* [Requirement]
Copy out, word for word, the lines from the start of the data below through the line containing "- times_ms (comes", and no others.

(Beginning of Data for review)

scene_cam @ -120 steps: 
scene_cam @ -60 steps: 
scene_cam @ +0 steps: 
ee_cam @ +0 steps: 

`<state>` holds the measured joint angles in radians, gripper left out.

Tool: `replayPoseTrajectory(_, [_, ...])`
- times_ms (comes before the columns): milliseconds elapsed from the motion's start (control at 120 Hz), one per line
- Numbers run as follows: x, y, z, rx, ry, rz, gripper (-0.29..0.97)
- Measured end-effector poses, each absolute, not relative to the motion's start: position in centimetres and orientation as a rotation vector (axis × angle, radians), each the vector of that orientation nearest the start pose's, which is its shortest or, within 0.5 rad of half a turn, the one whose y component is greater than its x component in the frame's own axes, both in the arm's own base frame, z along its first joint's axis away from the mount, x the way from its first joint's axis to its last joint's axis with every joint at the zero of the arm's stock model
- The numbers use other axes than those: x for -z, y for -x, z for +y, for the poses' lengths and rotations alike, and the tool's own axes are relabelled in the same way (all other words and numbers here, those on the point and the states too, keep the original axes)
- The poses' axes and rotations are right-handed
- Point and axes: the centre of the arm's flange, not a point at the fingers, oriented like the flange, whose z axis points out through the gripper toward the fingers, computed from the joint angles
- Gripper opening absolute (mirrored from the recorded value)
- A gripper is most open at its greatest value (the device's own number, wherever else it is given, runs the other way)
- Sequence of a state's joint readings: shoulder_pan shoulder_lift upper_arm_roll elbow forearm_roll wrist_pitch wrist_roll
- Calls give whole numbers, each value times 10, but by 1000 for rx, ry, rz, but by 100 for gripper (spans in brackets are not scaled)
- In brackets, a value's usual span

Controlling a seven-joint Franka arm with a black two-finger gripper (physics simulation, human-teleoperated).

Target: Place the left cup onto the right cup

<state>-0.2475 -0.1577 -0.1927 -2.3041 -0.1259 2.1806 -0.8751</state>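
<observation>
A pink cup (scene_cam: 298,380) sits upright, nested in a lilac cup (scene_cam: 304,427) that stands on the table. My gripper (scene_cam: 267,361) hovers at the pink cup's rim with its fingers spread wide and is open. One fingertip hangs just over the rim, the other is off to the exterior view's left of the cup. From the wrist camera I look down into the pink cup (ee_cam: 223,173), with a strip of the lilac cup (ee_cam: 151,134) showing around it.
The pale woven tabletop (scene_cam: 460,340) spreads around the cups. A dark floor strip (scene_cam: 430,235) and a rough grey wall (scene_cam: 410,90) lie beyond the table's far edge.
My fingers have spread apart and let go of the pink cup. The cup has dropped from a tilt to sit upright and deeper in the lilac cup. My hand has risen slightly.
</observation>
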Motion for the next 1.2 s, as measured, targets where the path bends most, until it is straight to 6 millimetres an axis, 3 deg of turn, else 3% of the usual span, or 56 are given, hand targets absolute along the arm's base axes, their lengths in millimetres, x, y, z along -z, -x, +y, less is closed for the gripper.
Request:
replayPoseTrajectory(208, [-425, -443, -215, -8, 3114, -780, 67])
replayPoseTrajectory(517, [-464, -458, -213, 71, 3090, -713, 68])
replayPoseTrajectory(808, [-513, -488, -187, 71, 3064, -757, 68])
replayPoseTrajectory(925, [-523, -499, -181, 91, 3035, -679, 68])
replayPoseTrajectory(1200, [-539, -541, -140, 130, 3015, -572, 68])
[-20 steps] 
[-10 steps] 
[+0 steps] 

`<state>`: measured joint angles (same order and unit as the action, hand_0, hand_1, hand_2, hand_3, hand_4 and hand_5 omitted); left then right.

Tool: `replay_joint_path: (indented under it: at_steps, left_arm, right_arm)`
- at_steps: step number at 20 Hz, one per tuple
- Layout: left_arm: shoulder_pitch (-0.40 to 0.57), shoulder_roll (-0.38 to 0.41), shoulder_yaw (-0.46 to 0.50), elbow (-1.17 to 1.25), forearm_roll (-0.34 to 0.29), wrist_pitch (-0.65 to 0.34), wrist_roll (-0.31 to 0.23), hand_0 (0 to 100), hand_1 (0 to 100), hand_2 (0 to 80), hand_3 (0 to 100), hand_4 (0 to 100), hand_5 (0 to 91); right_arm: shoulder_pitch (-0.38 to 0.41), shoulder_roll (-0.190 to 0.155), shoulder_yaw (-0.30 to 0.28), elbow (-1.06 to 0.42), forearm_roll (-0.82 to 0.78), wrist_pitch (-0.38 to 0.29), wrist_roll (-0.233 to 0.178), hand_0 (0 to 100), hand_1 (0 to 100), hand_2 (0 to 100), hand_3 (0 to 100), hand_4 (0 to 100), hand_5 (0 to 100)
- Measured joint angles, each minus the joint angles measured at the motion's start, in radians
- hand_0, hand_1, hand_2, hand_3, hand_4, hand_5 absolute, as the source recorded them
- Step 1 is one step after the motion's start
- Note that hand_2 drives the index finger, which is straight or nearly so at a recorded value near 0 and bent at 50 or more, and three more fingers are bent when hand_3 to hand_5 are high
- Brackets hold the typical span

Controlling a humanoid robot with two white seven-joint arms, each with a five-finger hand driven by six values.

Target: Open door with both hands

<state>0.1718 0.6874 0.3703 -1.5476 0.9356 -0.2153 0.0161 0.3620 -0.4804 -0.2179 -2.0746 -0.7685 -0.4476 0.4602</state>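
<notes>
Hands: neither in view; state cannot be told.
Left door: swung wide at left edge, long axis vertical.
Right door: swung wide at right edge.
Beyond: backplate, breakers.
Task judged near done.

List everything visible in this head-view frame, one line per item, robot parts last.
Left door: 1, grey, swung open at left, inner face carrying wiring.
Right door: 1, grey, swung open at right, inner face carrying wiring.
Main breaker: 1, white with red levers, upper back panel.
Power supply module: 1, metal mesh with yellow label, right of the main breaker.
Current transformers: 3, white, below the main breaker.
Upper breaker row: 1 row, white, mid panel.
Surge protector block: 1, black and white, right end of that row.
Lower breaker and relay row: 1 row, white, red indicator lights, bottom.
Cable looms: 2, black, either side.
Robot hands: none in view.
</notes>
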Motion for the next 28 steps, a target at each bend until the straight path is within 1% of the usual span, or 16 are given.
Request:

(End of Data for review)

* [Task response]
scene_cam @ -120 steps: 
scene_cam @ -60 steps: 
scene_cam @ +0 steps: 
ee_cam @ +0 steps: 

`<state>` holds the measured joint angles in radians, gripper left out.

Tool: `replayPoseTrajectory(_, [_, ...])`
- times_ms (comes before the columns): milliseconds elapsed from the motion's start (control at 120 Hz), one per line

The requested output has been produced.